How Jack Ma will keep control of Alibaba

Investors who buy Alibaba shares will be hitching their wagon to the hottest tech company on the planet. But they won’t get much of a say in how the firm is run.

Alibaba is preparing for a New York listing that could be the biggest in U.S. history and value the company at a mind-blowing $150 billion to $200 billion.

The firm’s choice of city has been touted as a major victory for the New York Stock Exchange.

But the clincher appears to have been Hong Kong’s refusal to accept a corporate structure that will leave co-founder Jack Ma and his partners firmly in control.

Asia’s top financial market, in the face of hefty criticism, is standing by the “one share, one vote” principle for electing corporate boards.

The exchange does not bend this rule — for anybody.

That may sound old fashioned in New York, where market regulators stopped insisting long ago that ordinary shareholders should be in charge.

Media empires such as the New York Times  and Rupert Murdoch’s News Corp have long had two classes of shares: One, held by management, has most of the voting rights and all of the control; the other pays a dividend, if you’re lucky.

The popularity of this kind of structure is growing, led by Facebook, Google, LinkedIn and other tech companies.
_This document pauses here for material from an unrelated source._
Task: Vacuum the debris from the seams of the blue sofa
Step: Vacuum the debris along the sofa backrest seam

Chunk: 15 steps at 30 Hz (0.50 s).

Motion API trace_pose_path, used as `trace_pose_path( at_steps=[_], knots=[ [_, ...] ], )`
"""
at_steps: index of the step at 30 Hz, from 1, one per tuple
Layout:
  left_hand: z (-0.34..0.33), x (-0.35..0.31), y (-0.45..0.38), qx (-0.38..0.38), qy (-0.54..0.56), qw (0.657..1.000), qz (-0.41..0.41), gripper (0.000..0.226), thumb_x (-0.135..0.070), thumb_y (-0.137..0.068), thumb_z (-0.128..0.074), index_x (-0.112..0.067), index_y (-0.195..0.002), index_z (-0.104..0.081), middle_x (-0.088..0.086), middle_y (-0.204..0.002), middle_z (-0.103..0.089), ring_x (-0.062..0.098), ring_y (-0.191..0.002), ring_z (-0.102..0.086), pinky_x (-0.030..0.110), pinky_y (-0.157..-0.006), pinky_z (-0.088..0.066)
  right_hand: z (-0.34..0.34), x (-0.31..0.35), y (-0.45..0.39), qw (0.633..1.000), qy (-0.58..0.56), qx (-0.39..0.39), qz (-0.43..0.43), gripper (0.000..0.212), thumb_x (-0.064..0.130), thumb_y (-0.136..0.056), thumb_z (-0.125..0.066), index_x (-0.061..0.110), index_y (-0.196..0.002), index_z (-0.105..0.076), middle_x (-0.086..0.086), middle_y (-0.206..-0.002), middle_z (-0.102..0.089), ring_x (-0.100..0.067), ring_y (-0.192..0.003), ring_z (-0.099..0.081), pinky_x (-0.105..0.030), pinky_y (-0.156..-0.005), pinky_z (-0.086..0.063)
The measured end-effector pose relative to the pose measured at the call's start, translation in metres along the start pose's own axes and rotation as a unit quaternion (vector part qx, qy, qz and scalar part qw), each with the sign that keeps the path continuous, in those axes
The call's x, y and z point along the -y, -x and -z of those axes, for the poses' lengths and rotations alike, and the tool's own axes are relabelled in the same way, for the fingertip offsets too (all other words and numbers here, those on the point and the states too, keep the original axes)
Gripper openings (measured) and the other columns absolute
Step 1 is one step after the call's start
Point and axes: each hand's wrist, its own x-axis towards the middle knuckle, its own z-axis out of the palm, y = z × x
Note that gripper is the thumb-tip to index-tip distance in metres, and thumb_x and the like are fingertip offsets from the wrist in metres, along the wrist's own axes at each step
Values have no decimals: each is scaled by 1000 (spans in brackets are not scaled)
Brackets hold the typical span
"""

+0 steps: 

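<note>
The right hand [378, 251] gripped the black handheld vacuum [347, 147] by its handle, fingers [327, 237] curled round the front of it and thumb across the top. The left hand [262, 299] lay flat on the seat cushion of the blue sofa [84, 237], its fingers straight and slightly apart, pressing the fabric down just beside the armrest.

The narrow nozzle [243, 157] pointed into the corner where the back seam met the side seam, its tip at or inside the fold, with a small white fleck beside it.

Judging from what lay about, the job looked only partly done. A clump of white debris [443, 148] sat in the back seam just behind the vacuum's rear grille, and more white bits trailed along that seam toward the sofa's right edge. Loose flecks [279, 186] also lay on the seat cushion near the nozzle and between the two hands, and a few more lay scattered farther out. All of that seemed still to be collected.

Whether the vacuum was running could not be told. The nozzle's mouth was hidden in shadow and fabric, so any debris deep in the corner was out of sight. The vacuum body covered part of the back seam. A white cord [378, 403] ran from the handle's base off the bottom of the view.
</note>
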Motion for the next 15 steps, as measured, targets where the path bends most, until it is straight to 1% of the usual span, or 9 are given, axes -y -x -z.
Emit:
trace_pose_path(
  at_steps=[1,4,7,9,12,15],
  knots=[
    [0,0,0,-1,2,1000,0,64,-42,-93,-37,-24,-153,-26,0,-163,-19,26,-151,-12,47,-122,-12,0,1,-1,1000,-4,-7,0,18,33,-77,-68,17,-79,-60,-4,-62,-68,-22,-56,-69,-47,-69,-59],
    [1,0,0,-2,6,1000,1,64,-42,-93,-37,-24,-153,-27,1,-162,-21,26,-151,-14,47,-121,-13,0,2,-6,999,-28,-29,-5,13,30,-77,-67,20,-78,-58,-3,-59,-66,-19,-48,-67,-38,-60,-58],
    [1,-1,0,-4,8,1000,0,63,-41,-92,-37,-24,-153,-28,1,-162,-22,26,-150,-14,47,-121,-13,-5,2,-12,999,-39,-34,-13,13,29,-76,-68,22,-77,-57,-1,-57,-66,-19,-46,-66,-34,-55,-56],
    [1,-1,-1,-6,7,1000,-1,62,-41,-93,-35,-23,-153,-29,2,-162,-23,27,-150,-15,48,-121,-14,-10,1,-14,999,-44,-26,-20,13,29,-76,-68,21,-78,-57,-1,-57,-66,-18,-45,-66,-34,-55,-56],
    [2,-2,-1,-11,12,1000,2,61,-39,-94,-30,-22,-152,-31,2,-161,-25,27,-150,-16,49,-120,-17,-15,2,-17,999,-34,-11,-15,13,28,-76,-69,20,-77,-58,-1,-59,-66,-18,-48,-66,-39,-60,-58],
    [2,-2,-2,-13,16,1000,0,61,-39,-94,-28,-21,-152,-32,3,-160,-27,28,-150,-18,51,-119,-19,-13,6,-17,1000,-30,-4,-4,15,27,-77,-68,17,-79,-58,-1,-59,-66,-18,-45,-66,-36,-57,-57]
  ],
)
Their justification: visionary founders need to be insulated from shareholders, who may get in the way.

Alibaba won’t list with two share classes. Instead, co-founder Ma has come up with an even stranger structure.

Most candidates for the company’s board will be nominated by Alibaba’s 27 partners. And with major shareholders SoftBank and Yahoo  required to vote in favor, they’re almost guaranteed to be elected.

“For so long as SoftBank and Yahoo remain substantial shareholders, we expect the Alibaba Partnership nominees will receive a majority of votes cast at any meeting for the election of directors and will be elected as directors,” Alibaba said in its share prospectus.

If a nominee is rejected, Alibaba’s partners can appoint an alternative — without a vote — to serve until the company’s next annual meeting.

The structure, critics say, leaves the partners with far too much control over the board — a committee to which they are accountable.

Echoing its Silicon Valley counterparts, Alibaba insists the structure is necessary to preserve the company’s special sauce.

But investors should be wary. Studies show that companies with traditional “one share, one vote” rules tend to outperform firms with unequal voting rights.

Still, they can’t complain they weren’t warned.

“This governance structure and contractual arrangement will limit your ability to influence corporate matters, including any matters determined at the board level,” the prospectus states.